* **PROBLEM DETAILS**:
Read through the data below and state how many of its lines contain the word "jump", adding nothing.
┏━━
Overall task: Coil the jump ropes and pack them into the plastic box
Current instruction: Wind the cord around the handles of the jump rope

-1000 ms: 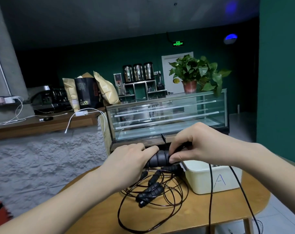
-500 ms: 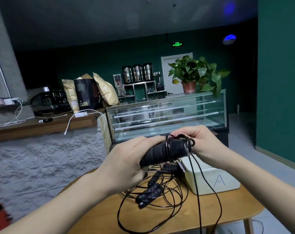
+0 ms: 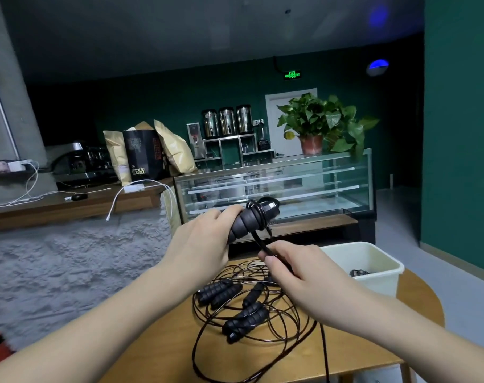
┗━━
* **WRITTEN ANSWER**:
2